Only two studies have investigated corneal thickness in CF, with equivocal outcomes. The most recent study, which used the Oculus Pentacam, found no significant difference in either central or peripheral corneal thickness in CF subjects compared to healthy controls. (55) Conversely, a preceding study found corneal thickness to be increased in CF, as determined using contact video specular microscopy. (56) Reduced endothelial cell area, elevated endothelial cell density and permeability, as well as increased relative endothelial pump rate were also observed. These morphological differences suggest that the corneal endothelium actively compensates for impaired [CI.sup.-]transport via CFTR.
Steroid use, a known risk factor for the development of posterior subcapsular cataracts, is commonplace in CF for managing pulmonary inflammation. It is, therefore, unsurprising that posterior subcapsular cataracts have been observed in CF patients receiving steroid treatment. (57)
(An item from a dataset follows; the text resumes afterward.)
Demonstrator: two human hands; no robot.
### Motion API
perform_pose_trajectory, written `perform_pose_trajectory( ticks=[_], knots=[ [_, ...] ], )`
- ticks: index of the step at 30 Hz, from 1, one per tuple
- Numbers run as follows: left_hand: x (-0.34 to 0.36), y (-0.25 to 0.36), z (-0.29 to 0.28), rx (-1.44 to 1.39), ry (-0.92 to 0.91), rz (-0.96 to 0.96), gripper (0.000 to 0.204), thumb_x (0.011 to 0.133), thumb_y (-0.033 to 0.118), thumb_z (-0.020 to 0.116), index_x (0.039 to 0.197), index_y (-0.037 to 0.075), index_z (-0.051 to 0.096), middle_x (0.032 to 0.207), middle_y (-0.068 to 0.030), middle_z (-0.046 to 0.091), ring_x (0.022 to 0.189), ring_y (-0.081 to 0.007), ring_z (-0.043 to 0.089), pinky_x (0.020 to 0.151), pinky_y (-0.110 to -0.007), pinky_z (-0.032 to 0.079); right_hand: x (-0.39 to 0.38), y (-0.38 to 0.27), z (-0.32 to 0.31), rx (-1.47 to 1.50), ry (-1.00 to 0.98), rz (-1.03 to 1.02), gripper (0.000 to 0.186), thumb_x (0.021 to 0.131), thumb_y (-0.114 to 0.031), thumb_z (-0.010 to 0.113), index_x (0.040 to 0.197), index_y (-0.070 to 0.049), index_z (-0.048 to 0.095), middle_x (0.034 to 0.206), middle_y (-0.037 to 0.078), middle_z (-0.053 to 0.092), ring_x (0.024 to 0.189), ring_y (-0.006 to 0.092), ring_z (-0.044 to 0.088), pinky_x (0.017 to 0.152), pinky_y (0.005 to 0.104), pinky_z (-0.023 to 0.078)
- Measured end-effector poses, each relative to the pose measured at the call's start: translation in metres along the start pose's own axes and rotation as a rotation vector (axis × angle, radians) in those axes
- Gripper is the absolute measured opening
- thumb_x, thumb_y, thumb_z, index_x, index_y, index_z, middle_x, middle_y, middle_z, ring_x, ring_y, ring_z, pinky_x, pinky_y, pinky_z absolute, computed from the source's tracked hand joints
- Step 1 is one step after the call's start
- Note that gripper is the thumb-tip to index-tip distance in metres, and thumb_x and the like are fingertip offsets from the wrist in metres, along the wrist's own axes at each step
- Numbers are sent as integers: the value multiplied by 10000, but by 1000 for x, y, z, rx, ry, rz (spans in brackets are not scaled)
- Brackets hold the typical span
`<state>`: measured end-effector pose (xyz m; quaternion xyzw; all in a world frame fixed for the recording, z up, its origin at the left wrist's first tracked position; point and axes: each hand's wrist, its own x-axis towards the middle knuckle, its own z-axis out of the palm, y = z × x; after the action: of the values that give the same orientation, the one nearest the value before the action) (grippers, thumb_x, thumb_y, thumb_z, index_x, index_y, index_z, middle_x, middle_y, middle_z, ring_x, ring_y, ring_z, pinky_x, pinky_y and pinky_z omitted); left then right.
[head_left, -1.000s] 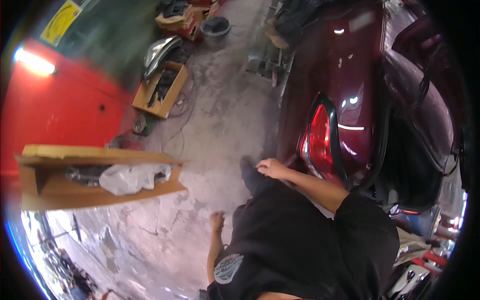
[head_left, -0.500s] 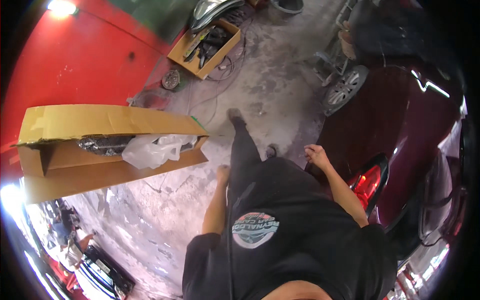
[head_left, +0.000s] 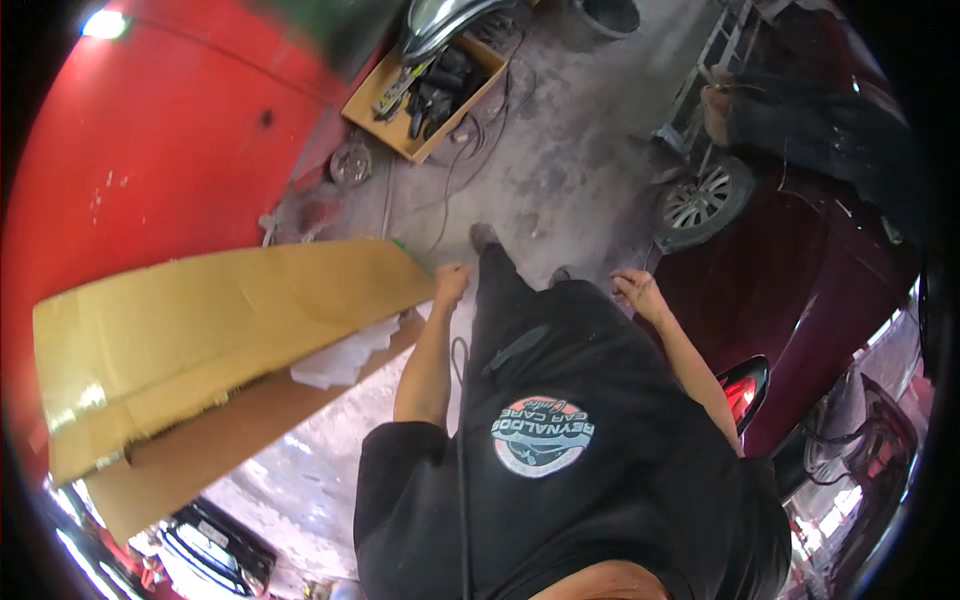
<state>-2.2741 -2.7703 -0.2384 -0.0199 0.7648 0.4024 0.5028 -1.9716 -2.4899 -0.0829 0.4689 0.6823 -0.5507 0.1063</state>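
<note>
The left forearm [head_left: 425, 370] runs forward from a black sleeve [head_left: 395, 480], and the left grip [head_left: 452, 285] is curled into a loose fist, nothing visible in it. Just beside it, leftward, lies the end of a long cardboard box [head_left: 230, 320] with white wrapping [head_left: 345, 358] showing; whether they touch I cannot tell. The right arm angles forward and inward, elbow out, the right grip [head_left: 638, 293] half open with bent fingers, apparently empty, near the dark red car [head_left: 770, 300].
</note>
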Motion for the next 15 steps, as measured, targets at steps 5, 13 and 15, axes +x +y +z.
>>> perform_pose_trajectory(
  ticks=[5,13,15],
  knots=[
    [33,-21,-12,163,-77,9,300,799,293,685,737,0,705,591,-75,591,479,-190,523,449,-379,394,27,-3,-3,-97,15,-35,285,947,-167,582,1110,47,677,757,73,675,650,123,613,591,273,503],
    [74,0,-40,82,-91,-15,248,864,231,655,659,130,560,511,20,453,392,-136,403,374,-328,282,68,3,-36,214,182,78,262,948,-203,595,956,35,704,761,101,705,649,150,649,591,307,536],
    [98,28,-50,291,-208,-131,247,899,255,608,696,115,597,547,8,489,429,-151,448,375,-347,312,94,4,-48,207,167,81,267,947,-216,592,946,26,704,756,104,707,643,158,656,581,314,541]
  ],
)
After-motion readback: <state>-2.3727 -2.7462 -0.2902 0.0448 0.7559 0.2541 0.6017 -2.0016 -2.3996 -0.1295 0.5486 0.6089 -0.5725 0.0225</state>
Antioxidants, including vitamins A, C and E are associated with reduced cataract formation. (58,59) Digestive insufficiency, secondary to pancreatic insufficiency in CF, causes vitamin deficiency and lowers antioxidant availability. (60) Therefore, a higher incidence of cataract may be expected. Crystalline lens transparency can be significantly reduced in CF patients, with the greatest reduction in transparency seen in those with more severe digestive insufficiency. (46,61)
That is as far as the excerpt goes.